======== Raw data ========

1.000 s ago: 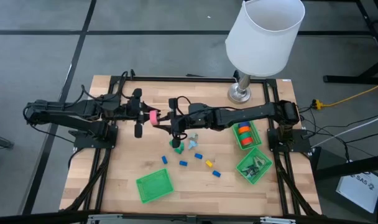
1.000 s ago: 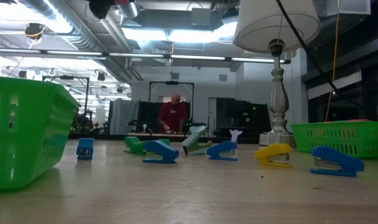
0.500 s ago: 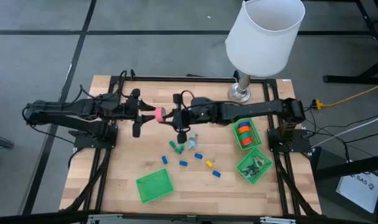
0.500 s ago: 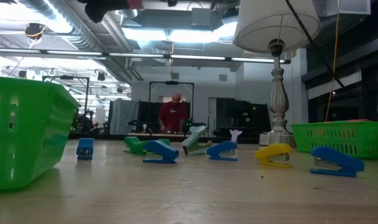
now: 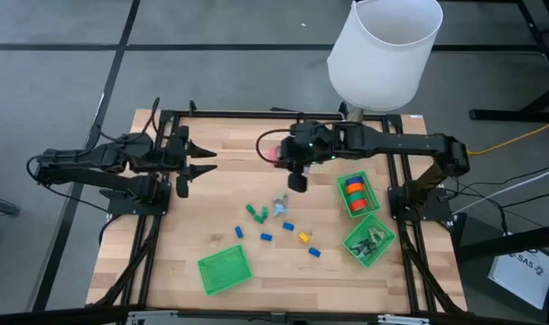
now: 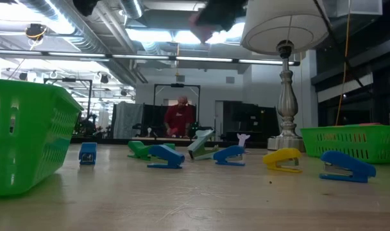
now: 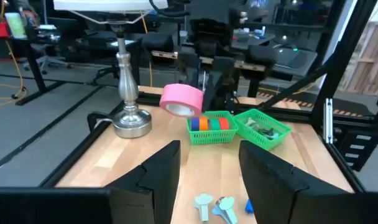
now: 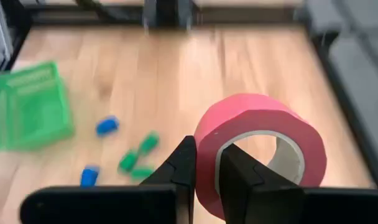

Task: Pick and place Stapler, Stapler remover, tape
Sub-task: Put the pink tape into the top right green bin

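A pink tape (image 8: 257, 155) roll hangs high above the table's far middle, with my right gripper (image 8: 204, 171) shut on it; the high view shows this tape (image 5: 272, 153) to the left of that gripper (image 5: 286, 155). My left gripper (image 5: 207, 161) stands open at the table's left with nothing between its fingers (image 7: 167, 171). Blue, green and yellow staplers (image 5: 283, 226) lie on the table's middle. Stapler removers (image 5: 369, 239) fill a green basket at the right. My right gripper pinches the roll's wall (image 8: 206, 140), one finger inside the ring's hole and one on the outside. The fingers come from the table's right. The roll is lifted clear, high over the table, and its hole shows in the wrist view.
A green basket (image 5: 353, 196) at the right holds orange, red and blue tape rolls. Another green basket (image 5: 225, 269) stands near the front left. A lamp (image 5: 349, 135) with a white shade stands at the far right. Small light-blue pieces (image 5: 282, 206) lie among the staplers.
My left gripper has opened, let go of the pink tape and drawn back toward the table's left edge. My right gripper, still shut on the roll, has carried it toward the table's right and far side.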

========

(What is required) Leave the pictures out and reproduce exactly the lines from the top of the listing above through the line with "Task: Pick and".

(Exercise response)
1.000 s ago: 
1.000 s ago: 
0.500 s ago: 
0.500 s ago: 
now: 
now: 
now: 
now: 

Task: Pick and place Stapler, Stapler remover, tape

Nothing further is required for this answer.